Introducing Tony Valentine

Grift Sense by James Swain

Everybody cheated, at least everybody Tony Valentine had ever known. They cheated on their income taxes, on their spouses, on the phone and cable company, and if they had balls, in a Friday-night poker game or on the golf course. Everybody did it at least once; it was human nature, and a forgivable sin. But those who developed a taste for it, they were the problem.

Paragraph one, Chapter one and we're off! Author James Swain wastes few words while introducing us to Tony Valentine, at first take a surprising choice for a mystery series hero. Valentine is no Lucas Davenport or James Patterson's Alex Cross. At series debut, he's already a 62-year-old retiree living in Florida, a recent widower subsisting on casseroles donated by his zany next-door-neighbor Mabel.

If Valentine is substantially more than he appears at first glance, so is Swain. Prior to Grift Sense, his first book, Swain's claim to fame was being one of the foremost card handlers in the world. One wouldn't think that a middle-aged magician might produce a first novel that can be compared to the works of Elmore Leonard and Carl Hiaasen, but one would be wrong. Valentine and Swain produce surprise after surprise in this quirky, plot twisting page-turner.

And God said to Moses, "Moses, come forth." And Moses came fifth, And it cost God Two hundred and fifty bucks.

Something stinks at the Acropolis Resort & Casino in Las Vegas. Frank Fontaine, a divorced computer salesman from Poughkeepsie, has cleaned up the black jack table three nights in a row. The dealer, Nola Briggs, can't shake the feeling she knows him from somewhere, and the club owner, Nick Nicocropolis, knows better than to think this guy has just gotten lucky. The club has lost 50 grand, and he wants it back. More than that, he wants to know what exactly is going on here?

The one guy in the world with all of the answers on gambling cons is Tony Valentine. An ex-cop from Atlantic City, NJ, he runs a one man consulting business called Grift Sense, named after the highest compliment one grifter can pay to another - knowing not just how to do the moves, but when to do them. Nicocropolis and his pals lure Tony to Las Vegas, and straight into a story where nothing is what it seems and the dead come back to life.

Surprise!

Grift Sense took me by surprise. I found the book last night in a stack of 20 odd paperbacks my husband had read recently. The New York Times Book Review rave front cover caught my eye, I picked it up, and didn't put the book down until all 388 pages were read. Now, I'm hooked on Swain and half in love with Tony Valentine.

This book is fun. The characters are a hoot, and mostly believable in a "Do you believe this guy?" kind of way. While Swain is not a Great Writer of Our Day, his writing is clean and crisp and serves to advance, er, propel the plot as it curly Qs its way toward finish.

The most exciting part, for me, is that I've discovered Valentine nearly as he was born (first paperback printing was May 2002). It won't be long before Tony Valentine joins Kinsey Malone, Lucas Davenport, Alex Cross, Kay Scarpetti and the like as "must read" heroes/anti-heroes -- and you heard it from me first.
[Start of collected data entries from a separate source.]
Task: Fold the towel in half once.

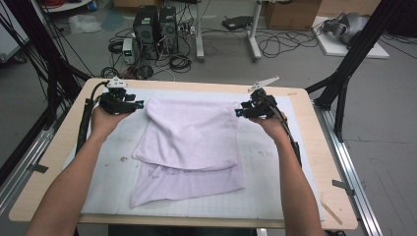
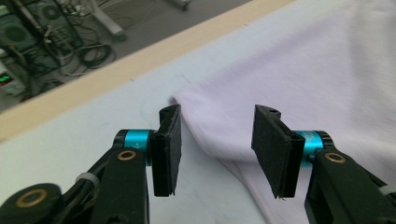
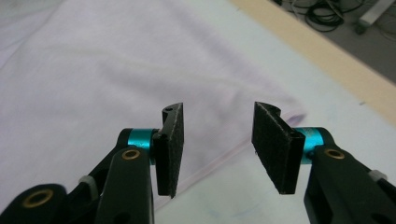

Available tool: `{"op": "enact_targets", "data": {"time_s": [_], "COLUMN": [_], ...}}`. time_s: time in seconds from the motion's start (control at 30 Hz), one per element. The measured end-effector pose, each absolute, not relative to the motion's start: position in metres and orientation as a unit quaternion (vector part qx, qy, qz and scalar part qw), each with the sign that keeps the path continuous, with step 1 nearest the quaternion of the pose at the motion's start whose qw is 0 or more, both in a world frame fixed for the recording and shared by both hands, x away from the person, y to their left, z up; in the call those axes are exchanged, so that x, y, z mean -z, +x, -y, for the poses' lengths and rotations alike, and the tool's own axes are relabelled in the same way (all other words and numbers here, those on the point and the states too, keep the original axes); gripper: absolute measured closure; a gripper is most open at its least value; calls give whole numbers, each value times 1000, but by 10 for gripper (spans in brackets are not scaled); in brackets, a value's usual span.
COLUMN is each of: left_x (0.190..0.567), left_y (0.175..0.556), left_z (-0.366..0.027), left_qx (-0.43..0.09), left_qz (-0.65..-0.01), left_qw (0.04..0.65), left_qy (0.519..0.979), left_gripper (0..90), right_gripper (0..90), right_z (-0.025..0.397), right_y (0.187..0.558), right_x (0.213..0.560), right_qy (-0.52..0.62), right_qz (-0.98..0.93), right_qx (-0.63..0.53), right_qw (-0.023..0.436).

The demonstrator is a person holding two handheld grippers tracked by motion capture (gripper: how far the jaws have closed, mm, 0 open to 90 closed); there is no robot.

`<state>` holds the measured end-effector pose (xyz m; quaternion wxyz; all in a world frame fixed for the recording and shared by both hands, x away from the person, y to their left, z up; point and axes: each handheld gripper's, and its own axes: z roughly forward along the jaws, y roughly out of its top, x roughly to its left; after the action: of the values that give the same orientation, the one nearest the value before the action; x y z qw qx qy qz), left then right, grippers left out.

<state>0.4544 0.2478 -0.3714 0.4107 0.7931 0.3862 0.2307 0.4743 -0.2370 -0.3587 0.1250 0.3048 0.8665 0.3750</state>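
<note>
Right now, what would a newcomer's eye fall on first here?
The pale towel, folded over itself mid-table on the white mat. Next, the two grippers at its far corners, left gripper and right gripper, both with jaws open. Beyond the table, cables and computer towers clutter the floor.

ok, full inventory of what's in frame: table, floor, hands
towel: 1, pale lilac, folded once, centre of the mat, lower layer sticking out at the near edge
mat: 1, white with grid lines, covers most of the tabletop
table: 1, light wood, edge bare around the mat
computer towers: 2, black, floor beyond the table, amid loose cables
cardboard box: 1, brown, floor far right
left gripper: 1, black, jaws open at the towel's far left corner
right gripper: 1, black, jaws open at the far right corner
forearms: 2, bare, entering from the bottom
</note>
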Motion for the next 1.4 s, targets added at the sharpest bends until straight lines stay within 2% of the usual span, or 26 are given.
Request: {"op": "enact_targets", "data": {"time_s": [0.1, 0.17, 0.27, 0.57, 0.63, 0.7, 0.87, 1.07, 1.1, 1.17, 1.2, 1.23, 1.3, 1.33, 1.4], "left_x": [381, 385, 391, 418, 423, 426, 429, 436, 439, 447, 448, 448, 447, 446, 443], "left_y": [433, 414, 389, 326, 313, 299, 271, 255, 255, 254, 252, 253, 253, 254, 255], "left_z": [-249, -247, -243, -249, -251, -252, -247, -238, -236, -230, -229, -228, -227, -227, -227], "left_qx": [-220, -216, -217, -187, -178, -172, -157, -108, -97, -81, -96, -90, -90, -89, -95], "left_qz": [-369, -352, -324, -299, -296, -287, -262, -233, -226, -215, -207, -201, -197, -196, -197], "left_qw": [423, 435, 435, 442, 441, 441, 442, 442, 433, 421, 425, 427, 423, 419, 413], "left_qy": [798, 800, 812, 825, 829, 833, 843, 859, 867, 877, 876, 877, 880, 882, 884], "left_gripper": [527, 520, 521, 523, 523, 522, 521, 525, 545, 575, 601, 671, 832, 869, 879], "right_gripper": [499, 514, 519, 541, 550, 567, 576, 592, 606, 694, 788, 869, 885, 889, 893], "right_z": [234, 231, 227, 230, 228, 229, 235, 240, 238, 237, 237, 237, 237, 237, 240], "right_y": [457, 438, 410, 346, 335, 321, 299, 290, 290, 289, 289, 289, 288, 287, 286], "right_x": [366, 368, 371, 397, 401, 406, 422, 442, 444, 444, 444, 444, 443, 443, 441], "right_qy": [296, 275, 251, 209, 203, 187, 181, 180, 177, 174, 173, 168, 162, 163, 161], "right_qz": [-879, -879, -877, -882, -890, -887, -890, -898, -902, -902, -902, -903, -905, -905, -904], "right_qx": [-364, -375, -397, -411, -401, -415, -412, -399, -392, -391, -395, -394, -392, -391, -396], "right_qw": [89, 104, 102, 91, 70, 82, 66, 40, 39, 49, 41, 28, 30, 28, 17]}}
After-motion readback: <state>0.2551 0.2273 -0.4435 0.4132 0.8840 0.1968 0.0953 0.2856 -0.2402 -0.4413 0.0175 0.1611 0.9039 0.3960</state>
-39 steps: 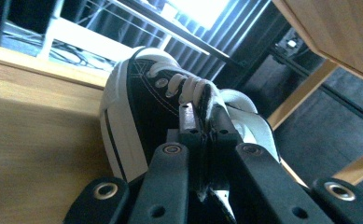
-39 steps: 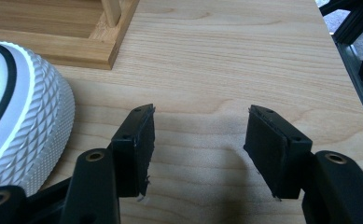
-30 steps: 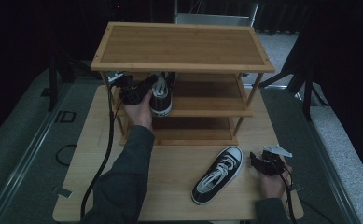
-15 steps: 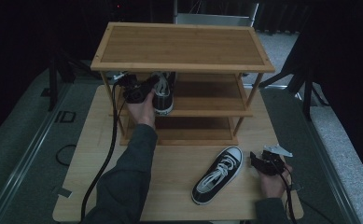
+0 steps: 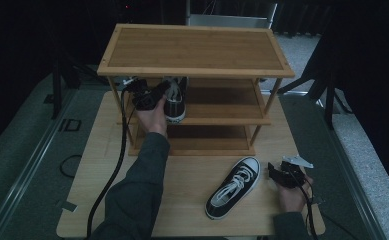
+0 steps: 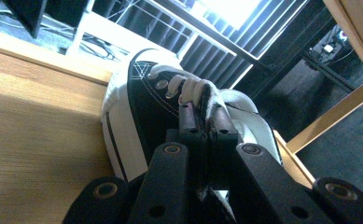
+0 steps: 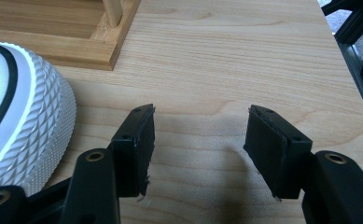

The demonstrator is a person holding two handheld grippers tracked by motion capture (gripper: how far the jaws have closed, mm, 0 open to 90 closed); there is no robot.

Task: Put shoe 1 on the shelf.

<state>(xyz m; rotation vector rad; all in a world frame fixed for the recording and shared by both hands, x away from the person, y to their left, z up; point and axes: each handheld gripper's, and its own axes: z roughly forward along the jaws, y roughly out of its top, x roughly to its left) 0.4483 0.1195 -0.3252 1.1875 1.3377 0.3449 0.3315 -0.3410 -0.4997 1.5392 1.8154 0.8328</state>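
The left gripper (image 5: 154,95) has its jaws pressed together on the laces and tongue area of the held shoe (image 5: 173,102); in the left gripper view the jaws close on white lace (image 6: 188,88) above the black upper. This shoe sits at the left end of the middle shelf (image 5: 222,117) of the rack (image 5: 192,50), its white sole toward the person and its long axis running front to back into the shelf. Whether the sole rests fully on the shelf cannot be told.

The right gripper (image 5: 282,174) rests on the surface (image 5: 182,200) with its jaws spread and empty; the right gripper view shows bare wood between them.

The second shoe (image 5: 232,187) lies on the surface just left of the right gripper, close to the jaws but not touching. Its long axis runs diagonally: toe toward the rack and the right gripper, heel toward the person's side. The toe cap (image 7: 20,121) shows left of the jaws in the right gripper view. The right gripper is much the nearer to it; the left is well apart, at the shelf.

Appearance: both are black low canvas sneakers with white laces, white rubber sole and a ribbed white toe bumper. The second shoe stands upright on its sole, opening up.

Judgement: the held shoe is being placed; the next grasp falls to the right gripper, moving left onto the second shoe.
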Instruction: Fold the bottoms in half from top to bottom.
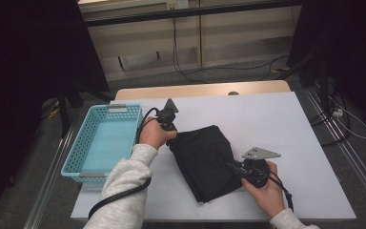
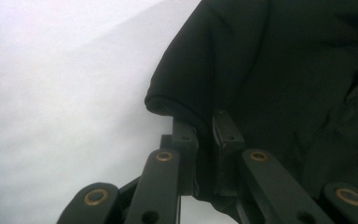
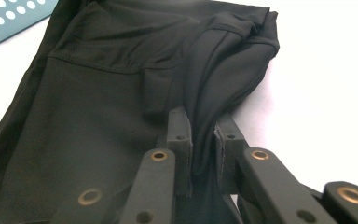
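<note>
On the white worktop beside the blue basket, the left gripper and right gripper each clamp an edge of the folded black cloth.

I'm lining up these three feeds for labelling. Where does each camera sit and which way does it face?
High view: above the person's side, facing forward and down on the table; sleeves, hands, both grippers.
Left gripper view: on the left gripper, facing the black garment; own jaws.
Right gripper view: on the right gripper, facing the garment and basket; own jaws.
Shared: the garment.
</note>
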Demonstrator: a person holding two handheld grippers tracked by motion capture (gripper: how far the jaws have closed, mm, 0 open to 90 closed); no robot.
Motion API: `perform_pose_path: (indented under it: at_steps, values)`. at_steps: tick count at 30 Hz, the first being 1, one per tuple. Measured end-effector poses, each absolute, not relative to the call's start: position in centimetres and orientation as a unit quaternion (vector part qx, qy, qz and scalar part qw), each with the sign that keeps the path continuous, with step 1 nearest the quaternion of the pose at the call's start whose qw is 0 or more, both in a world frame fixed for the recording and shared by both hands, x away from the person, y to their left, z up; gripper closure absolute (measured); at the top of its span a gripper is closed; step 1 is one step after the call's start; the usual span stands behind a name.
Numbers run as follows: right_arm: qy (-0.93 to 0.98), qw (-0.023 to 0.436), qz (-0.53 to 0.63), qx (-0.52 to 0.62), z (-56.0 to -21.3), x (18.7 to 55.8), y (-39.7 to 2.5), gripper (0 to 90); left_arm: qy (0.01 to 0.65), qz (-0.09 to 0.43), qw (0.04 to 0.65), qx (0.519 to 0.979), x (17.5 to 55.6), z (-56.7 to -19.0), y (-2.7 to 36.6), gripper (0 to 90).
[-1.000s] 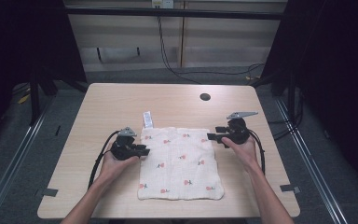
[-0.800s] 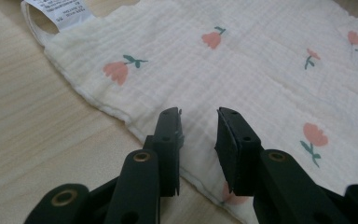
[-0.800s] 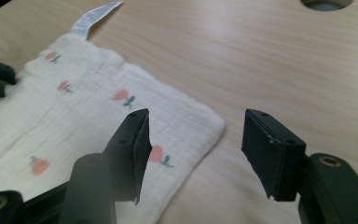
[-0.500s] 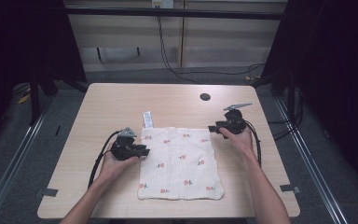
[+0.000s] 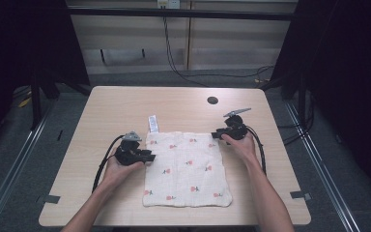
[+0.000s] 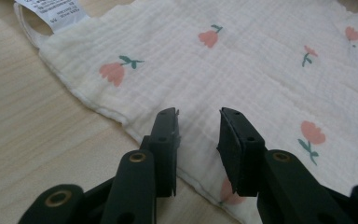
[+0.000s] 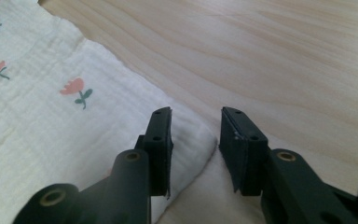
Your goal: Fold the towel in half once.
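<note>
A white cloth (image 5: 186,166) printed with small red flowers lies flat on the wooden table (image 5: 116,104). A white care label (image 5: 152,123) sticks out at its far left corner. My left gripper (image 5: 147,157) rests at the cloth's left edge, jaws open over the hem (image 6: 198,140). My right gripper (image 5: 216,135) sits at the cloth's far right corner, open, with the corner's edge (image 7: 196,140) lying between its jaws. Neither holds the cloth (image 6: 261,70).
A small dark round hole (image 5: 212,100) marks the table top behind the right gripper. Black cables (image 5: 104,162) trail from both grippers toward the person. Bare wood (image 7: 284,56) stretches beyond the cloth's corner. Tape marks (image 5: 299,195) sit near the table's front corners.
The right gripper has moved down and left onto the cloth's far right corner. The left gripper has stayed at the left edge.
</note>
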State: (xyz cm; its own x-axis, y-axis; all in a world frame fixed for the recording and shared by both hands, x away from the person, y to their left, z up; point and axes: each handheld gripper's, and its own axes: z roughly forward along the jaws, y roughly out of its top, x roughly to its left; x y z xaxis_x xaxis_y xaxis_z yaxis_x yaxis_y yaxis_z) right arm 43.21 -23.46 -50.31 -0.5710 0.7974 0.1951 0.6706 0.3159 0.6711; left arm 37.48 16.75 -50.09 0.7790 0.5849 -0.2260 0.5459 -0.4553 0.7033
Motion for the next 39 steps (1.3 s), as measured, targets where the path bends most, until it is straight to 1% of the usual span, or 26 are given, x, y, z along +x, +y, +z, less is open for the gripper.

This book is perfect for.....

Fans of Elmore Leonard and Carl Hiaasen simply must give Swain a read. I won't promise that he can stand toe-to-toe with the greats, but he builds his characters and spins his tale as a worthy student, at the least.

Folks who enjoy mystery series (with a foibled yet astute hero returning in a new adventure every year or so) will want to plug into this series. Swain took care to build characters that we will be happy to see on reprise.

The book can reach beyond the standard mystery/crime book fans as well. This isn't a book about murder or even law, it's casino cons, slight-of-hand, beating the odds. The guy who lives to watch Casino Diaries on A & E is going to get a charge out of Grift Sense. I'd lay odds on it.